Your answer should consist of the listing, repeated exactly.

**INFORMATION PROVIDED**
◆ ◆ ◆ ◆ ◆

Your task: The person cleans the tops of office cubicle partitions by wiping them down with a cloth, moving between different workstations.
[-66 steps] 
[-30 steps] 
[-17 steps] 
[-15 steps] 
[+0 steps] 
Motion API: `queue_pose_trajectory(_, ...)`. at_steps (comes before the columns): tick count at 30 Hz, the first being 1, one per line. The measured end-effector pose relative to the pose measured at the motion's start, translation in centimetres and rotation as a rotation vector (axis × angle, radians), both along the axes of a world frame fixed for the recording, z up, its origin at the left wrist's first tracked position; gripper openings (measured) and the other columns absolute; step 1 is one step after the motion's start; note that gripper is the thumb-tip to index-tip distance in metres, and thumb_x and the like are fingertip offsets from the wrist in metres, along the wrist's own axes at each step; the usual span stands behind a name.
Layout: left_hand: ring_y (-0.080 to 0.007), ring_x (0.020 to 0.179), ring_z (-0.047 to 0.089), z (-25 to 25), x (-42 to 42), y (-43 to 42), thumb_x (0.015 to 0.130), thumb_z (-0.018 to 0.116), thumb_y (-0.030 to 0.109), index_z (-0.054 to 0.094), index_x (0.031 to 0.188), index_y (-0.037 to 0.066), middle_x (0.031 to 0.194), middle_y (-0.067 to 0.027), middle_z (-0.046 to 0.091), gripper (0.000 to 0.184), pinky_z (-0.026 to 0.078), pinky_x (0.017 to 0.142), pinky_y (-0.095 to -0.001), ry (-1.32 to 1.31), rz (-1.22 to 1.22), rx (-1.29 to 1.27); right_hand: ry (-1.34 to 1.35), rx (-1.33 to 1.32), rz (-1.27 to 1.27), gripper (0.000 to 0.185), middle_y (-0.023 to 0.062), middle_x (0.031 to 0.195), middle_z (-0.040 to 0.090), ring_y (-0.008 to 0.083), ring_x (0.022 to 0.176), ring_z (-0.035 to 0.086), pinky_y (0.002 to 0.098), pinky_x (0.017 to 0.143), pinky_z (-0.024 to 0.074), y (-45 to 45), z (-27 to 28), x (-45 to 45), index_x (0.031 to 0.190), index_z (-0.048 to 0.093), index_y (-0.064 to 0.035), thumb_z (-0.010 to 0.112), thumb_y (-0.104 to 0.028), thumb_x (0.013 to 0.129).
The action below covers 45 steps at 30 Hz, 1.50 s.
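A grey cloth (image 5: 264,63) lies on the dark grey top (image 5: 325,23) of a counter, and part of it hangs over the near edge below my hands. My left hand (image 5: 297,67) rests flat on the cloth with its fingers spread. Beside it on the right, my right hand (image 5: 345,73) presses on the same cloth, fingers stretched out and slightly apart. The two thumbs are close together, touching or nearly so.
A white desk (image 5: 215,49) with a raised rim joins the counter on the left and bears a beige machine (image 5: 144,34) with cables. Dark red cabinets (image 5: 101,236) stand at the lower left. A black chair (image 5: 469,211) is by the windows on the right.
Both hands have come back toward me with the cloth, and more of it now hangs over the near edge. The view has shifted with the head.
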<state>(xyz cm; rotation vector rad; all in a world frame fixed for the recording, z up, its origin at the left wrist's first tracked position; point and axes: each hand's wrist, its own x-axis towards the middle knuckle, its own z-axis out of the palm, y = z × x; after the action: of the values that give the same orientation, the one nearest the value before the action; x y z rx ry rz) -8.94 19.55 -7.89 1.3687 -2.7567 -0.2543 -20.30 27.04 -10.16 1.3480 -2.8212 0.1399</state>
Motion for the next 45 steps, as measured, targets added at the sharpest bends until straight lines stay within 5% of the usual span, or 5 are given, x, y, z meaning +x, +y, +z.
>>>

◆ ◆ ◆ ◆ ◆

**TASK RESPONSE**
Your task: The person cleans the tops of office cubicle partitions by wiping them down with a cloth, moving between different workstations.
[-66 steps] 
[-30 steps] 
[-17 steps] 
[-15 steps] 
[+0 steps] 
Motion API: `queue_pose_trajectory(_, ...)`. at_steps (comes before the columns): tick count at 30 Hz, the first being 1, one per line. The measured end-effector pose relative to the pose measured at the motion's start, translation in centimetres and rotation as a rotation vector (axis × angle, radians), both along the axes of a world frame fixed for the recording, z up, its origin at the left wrist's first tracked position; gripper openings (measured) and the other columns absolute; step 1 is one step after the motion's start; note that gripper is the thumb-tip to index-tip distance in metres, and thumb_x and the like are fingertip offsets from the wrist in metres, along the wrist's own axes at each step; the usual span stands behind a name.
Layout: left_hand: ring_y (-0.080 to 0.007), ring_x (0.020 to 0.179), ring_z (-0.047 to 0.089), z (-25 to 25), x (-42 to 42), y (-43 to 42), thumb_x (0.015 to 0.130), thumb_z (-0.018 to 0.116), thumb_y (-0.030 to 0.109), index_z (-0.054 to 0.094), index_x (0.031 to 0.188), index_y (-0.037 to 0.066), middle_x (0.031 to 0.194), middle_y (-0.067 to 0.027), middle_z (-0.046 to 0.091), gripper (0.000 to 0.184), pinky_z (-0.026 to 0.078), pinky_x (0.017 to 0.142), pinky_y (-0.095 to -0.001), ry (-1.32 to 1.31), rz (-1.22 to 1.22), rx (-1.29 to 1.27); right_hand: ry (-1.34 to 1.35), rx (-1.33 to 1.32), rz (-1.27 to 1.27), gripper (0.000 to 0.185), middle_y (-0.023 to 0.062), middle_x (0.031 to 0.195), middle_z (-0.040 to 0.090), ring_y (-0.008 to 0.083), ring_x (0.022 to 0.176), ring_z (-0.035 to 0.086), pinky_y (0.002 to 0.098), pinky_x (0.017 to 0.143), pinky_z (-0.024 to 0.074), y (-45 to 45), z (-27 to 28), x (-45 to 45), index_x (0.031 to 0.190), index_z (-0.048 to 0.093), index_y (-0.064 to 0.035), thumb_z (-0.010 to 0.112), thumb_y (-0.104 to 0.028), thumb_x (0.013 to 0.129).
The action below covers 45 steps at 30 Hz, 1.50 s.
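A grey cloth (image 5: 264,63) lies on the dark grey top (image 5: 325,23) of a counter, and part of it hangs over the near edge below my hands. My left hand (image 5: 297,67) rests flat on the cloth with its fingers spread. Beside it on the right, my right hand (image 5: 345,73) presses on the same cloth, fingers stretched out and slightly apart. The two thumbs are close together, touching or nearly so.
A white desk (image 5: 215,49) with a raised rim joins the counter on the left and bears a beige machine (image 5: 144,34) with cables. Dark red cabinets (image 5: 101,236) stand at the lower left. A black chair (image 5: 469,211) is by the windows on the right.
Both hands have come back toward me with the cloth, and more of it now hangs over the near edge. The view has shifted with the head.
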<state>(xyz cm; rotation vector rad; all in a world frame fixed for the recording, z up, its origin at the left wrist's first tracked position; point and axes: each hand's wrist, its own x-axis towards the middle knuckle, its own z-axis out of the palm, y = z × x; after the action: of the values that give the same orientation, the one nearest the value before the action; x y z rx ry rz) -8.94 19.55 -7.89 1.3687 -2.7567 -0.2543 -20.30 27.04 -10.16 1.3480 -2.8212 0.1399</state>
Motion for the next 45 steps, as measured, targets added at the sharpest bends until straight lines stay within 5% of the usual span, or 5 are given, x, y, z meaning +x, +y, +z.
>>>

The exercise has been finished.